**THE PROBLEM**
Lines with "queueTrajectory": pull these out of the listing below.

START THE DATA

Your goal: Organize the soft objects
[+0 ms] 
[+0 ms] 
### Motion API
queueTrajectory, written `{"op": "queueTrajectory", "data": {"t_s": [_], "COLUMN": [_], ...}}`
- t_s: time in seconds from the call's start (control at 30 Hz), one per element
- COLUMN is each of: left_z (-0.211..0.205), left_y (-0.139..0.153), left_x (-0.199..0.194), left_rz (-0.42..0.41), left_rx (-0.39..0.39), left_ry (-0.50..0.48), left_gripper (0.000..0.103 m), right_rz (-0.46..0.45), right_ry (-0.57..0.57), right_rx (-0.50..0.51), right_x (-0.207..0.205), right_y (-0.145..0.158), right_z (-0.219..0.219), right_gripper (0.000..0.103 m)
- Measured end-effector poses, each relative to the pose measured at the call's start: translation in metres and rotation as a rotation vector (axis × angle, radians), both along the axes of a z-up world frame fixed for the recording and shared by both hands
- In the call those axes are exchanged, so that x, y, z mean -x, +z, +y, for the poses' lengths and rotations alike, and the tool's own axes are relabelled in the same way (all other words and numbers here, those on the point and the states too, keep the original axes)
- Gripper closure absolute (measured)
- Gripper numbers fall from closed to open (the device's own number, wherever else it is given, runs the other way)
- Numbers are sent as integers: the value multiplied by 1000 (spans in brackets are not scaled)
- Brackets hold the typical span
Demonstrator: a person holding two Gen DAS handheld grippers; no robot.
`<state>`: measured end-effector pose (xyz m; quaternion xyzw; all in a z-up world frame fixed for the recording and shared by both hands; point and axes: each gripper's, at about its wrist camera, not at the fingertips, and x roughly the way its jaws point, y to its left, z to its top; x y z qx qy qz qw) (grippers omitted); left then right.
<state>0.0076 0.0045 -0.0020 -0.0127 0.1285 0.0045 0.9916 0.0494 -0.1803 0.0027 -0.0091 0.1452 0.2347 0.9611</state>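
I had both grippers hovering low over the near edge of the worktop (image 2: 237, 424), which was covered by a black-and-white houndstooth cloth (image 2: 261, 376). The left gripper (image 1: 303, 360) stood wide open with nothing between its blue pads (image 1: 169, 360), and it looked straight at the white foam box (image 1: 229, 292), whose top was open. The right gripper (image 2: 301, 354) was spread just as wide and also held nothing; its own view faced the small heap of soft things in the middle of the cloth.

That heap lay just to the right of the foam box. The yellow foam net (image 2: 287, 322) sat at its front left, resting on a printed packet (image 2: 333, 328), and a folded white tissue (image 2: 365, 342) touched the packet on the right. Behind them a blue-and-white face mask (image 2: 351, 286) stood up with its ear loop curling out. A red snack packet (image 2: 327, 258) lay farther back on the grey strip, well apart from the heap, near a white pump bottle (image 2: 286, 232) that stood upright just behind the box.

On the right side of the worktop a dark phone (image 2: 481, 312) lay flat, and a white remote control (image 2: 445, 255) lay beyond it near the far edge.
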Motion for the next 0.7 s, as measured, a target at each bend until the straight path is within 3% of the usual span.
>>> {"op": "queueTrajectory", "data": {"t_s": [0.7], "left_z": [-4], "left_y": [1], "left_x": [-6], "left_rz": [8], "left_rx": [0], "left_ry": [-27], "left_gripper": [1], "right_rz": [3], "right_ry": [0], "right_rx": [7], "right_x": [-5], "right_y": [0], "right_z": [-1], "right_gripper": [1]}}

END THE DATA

**OUTPUT FOR THIS EXERCISE**
queueTrajectory, written `{"op": "queueTrajectory", "data": {"t_s": [_], "COLUMN": [_], ...}}`
>>> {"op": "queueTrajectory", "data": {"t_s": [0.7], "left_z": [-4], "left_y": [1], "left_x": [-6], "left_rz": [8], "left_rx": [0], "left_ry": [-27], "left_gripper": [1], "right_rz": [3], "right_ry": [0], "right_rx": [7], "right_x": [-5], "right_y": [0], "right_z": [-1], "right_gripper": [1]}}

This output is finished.